Doch erachte ich es nicht als meine Aufgabe ihn therapeutisch zur Einsicht zu bekehren.
Aber mir hat es geholfen mit gestärktem Selbstbewusstsein, und milder stimmenden Verständnis aus dieser Konfrontation hervorgegangen zu sein.
Ich habe ihn in seiner Welt zurückgelassen und versuche seitdem mein Leben bewusster zu leben und achte betont darauf möglichst nicht in ähnliche Fahrwasser zu geraten, in denen entfesselten Bestien ihren eigenen Schmerz an schwachen oder wehrlosen Angehörige austoben.

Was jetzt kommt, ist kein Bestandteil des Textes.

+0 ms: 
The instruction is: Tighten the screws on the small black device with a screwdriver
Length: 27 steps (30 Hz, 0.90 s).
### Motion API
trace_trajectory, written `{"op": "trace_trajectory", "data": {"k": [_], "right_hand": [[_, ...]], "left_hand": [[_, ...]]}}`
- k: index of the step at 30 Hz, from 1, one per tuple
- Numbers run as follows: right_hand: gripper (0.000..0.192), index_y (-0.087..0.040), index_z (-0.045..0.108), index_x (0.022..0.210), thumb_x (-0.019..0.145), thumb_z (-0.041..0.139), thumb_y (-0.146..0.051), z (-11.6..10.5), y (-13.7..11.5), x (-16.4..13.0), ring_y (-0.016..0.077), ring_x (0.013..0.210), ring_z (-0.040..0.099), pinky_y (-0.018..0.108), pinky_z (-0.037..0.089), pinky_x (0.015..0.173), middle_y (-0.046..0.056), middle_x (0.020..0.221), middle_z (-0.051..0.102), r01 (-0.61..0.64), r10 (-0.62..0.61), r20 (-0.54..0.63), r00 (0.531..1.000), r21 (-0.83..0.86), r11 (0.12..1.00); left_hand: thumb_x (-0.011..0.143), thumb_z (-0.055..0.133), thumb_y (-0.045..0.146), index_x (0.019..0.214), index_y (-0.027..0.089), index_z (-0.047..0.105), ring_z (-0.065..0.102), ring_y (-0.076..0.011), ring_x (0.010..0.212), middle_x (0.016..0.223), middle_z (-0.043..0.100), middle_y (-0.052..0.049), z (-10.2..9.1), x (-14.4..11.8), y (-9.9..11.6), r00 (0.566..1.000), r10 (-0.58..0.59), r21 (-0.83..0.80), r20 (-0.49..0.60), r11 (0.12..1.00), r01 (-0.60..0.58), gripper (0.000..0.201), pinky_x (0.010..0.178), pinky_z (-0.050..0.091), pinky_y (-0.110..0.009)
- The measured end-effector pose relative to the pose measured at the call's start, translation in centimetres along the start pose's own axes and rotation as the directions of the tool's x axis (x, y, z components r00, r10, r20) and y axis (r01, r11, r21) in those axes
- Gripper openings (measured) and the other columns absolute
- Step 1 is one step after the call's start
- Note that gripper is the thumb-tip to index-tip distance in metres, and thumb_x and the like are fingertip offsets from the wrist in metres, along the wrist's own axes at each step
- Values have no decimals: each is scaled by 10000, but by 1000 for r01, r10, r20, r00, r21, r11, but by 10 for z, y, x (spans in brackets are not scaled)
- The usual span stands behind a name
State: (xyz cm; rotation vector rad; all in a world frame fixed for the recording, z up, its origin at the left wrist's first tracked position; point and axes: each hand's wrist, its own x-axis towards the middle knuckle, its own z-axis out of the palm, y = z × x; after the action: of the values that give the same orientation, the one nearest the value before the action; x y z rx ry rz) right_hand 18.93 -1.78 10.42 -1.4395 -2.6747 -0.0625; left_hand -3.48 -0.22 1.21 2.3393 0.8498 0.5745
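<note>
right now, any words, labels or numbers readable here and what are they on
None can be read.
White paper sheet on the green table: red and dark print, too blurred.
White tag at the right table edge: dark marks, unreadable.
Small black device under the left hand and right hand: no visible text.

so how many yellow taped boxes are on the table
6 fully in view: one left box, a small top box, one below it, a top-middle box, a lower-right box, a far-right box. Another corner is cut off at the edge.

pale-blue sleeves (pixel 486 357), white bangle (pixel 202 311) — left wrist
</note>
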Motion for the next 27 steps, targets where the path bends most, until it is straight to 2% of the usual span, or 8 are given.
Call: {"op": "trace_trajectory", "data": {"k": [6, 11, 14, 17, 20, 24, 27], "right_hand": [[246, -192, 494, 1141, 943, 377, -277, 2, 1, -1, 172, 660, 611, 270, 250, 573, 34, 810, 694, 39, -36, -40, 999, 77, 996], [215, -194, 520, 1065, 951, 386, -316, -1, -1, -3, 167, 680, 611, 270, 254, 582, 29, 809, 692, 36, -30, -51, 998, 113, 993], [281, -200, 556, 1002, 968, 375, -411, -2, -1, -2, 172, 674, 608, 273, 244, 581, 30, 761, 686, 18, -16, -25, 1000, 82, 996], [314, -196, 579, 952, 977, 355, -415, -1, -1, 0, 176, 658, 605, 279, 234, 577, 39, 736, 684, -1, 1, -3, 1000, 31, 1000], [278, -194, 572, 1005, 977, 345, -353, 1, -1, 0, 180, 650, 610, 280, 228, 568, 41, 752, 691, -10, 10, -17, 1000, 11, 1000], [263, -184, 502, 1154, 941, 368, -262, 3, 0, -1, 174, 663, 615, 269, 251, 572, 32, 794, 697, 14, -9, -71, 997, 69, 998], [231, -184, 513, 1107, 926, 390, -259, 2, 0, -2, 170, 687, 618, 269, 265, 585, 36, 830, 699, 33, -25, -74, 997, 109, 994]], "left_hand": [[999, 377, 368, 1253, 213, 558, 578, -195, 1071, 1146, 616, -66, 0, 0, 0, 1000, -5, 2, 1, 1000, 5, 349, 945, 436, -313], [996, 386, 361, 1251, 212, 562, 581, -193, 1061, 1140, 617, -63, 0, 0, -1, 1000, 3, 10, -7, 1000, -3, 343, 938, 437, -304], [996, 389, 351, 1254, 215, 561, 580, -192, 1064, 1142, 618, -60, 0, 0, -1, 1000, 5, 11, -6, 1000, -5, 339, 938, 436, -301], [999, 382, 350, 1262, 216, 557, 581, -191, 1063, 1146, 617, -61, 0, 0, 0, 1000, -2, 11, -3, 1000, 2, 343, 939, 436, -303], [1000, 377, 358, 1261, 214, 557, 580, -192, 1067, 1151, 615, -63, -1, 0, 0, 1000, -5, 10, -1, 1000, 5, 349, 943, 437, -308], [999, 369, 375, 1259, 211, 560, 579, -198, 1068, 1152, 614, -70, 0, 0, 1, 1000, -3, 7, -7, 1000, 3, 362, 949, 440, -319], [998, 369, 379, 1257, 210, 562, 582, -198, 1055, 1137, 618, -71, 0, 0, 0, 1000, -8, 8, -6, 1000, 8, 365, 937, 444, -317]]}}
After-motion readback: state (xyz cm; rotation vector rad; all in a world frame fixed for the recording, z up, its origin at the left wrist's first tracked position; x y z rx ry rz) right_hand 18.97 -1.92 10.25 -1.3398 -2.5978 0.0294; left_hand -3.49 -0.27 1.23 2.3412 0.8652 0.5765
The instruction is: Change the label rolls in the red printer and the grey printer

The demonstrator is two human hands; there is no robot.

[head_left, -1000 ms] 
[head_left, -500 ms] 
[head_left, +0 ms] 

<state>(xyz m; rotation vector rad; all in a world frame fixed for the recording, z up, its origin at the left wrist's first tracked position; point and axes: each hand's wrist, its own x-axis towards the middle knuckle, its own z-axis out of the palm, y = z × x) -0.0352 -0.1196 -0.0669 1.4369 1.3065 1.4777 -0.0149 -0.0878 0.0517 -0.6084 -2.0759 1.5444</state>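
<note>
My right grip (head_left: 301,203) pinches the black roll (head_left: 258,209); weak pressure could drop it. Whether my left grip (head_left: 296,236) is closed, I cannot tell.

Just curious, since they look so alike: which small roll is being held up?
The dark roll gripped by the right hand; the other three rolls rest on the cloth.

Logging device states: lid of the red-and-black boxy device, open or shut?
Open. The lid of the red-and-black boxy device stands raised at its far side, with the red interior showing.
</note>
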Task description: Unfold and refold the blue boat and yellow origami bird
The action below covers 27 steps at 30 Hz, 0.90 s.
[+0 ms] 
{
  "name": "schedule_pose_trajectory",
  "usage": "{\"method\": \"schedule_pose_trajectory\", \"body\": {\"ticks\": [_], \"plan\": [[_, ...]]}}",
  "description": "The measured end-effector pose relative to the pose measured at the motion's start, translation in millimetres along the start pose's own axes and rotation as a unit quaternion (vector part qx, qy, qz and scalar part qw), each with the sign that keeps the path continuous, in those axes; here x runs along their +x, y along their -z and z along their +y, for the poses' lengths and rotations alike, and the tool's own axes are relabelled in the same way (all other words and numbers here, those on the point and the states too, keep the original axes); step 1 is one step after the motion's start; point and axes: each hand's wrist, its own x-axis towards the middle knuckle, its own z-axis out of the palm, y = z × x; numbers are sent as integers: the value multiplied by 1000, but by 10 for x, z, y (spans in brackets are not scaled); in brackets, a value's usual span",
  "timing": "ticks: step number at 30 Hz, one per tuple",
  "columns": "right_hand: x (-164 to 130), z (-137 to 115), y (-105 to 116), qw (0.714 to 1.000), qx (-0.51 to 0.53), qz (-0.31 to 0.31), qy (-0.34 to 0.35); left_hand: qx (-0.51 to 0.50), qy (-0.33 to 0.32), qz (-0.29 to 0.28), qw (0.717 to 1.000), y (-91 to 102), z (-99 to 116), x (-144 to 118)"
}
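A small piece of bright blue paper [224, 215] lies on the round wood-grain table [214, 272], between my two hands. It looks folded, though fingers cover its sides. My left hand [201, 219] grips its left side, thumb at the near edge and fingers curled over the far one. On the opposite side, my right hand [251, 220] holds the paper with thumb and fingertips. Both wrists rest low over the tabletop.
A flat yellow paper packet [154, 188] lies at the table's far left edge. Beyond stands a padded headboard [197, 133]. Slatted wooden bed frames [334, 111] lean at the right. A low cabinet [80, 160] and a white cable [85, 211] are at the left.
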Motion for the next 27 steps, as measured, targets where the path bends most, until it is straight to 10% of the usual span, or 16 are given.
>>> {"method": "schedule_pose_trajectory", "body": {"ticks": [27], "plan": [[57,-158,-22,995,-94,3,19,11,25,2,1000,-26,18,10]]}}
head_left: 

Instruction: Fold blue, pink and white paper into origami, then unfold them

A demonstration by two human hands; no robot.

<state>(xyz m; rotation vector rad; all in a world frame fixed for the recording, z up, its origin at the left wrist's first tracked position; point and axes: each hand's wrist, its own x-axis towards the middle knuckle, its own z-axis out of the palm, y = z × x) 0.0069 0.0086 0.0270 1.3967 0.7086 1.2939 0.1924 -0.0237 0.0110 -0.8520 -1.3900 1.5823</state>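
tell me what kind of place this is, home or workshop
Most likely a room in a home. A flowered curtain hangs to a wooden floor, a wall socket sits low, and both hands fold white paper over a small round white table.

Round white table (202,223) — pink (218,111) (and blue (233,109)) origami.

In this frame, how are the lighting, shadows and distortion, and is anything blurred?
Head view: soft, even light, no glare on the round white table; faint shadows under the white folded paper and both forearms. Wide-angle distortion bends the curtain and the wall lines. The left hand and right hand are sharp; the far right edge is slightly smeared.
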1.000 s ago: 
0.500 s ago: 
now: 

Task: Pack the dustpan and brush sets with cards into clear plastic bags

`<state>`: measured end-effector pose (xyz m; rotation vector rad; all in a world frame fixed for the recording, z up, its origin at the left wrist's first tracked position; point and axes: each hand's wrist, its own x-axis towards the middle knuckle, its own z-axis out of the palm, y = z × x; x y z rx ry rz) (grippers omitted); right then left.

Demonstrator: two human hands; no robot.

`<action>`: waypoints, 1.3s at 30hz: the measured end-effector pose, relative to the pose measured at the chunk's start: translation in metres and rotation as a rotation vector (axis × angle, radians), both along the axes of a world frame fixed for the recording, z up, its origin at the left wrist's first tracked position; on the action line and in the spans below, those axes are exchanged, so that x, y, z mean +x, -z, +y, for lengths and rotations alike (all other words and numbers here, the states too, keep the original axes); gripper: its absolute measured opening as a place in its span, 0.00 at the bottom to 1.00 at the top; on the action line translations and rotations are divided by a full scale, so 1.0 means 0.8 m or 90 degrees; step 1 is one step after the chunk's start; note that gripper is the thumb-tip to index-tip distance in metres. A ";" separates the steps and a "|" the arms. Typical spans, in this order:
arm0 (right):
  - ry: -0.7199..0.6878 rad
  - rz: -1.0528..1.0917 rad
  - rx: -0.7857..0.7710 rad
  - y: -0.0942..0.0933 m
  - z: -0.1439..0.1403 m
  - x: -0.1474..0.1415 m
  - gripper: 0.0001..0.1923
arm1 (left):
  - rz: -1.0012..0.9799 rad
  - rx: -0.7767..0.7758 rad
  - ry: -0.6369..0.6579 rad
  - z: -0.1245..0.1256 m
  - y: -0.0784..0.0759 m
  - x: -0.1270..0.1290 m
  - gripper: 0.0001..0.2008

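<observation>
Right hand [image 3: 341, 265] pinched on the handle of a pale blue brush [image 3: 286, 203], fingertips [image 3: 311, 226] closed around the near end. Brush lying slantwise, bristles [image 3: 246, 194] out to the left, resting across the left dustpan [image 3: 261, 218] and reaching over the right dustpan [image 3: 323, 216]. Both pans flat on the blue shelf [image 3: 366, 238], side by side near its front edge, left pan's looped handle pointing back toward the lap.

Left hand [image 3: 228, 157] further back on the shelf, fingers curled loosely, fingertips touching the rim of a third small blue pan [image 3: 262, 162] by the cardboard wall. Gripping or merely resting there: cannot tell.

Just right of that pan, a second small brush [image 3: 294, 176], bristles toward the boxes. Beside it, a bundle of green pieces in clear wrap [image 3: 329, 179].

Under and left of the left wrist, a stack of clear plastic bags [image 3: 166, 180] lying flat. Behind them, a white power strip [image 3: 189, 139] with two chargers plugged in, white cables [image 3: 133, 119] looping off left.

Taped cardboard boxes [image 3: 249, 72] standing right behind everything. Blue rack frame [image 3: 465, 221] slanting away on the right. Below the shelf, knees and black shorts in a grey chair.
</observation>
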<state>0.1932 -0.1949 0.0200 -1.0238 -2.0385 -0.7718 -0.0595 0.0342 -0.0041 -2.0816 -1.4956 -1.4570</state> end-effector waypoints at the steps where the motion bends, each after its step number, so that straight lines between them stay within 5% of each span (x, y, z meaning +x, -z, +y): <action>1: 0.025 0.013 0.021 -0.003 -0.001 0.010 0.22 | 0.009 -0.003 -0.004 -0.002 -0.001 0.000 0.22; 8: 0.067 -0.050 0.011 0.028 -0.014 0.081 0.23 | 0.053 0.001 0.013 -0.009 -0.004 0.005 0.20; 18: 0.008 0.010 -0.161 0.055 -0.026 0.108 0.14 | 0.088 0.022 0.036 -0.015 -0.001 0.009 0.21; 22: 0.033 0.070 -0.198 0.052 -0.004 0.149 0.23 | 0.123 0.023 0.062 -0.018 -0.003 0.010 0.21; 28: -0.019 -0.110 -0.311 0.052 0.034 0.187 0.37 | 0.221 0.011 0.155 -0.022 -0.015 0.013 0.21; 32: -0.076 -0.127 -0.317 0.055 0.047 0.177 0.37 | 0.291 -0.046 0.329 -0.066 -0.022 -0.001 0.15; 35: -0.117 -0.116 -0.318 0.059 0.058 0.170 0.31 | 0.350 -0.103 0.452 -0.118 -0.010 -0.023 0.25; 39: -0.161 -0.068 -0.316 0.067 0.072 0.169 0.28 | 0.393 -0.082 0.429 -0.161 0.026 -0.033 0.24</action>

Was Dich betrifft kann ich mich nur in der Empfehlung des wirklich guten Buches wiederholen. Es könnte Dir zu Stärkung eines neuen Selbstverständnis und Selbstbewusstsein beitragen, hingegen dürftest Du mit Deinen depressiven Verstimmungen bei einem Facharzt tatsächlich besser aufgehoben sein.
Da gibt es inzwischen gute Medikament die diese Geißel recht gut in den Griff kriegen.
Gerade heute schrieb mich ein Bekannter an, dem endlich nach schwerer Leidenszeit mit Medis geholfen werden konnte.
Hoffen wir mal dass es so bleibt und Dir in ähnlich positiver Weise geholfen werden kann.
Ich finde es prima, wenn Du wenigsten schon mal mit Deiner Mutter, Geschwistern und Freund offen über Deine Belastungen sprechen kannst.
Gut Ding braucht Weile, gib Ihnen und Dir die Zeit um weiter zu wachsen und zu heilen.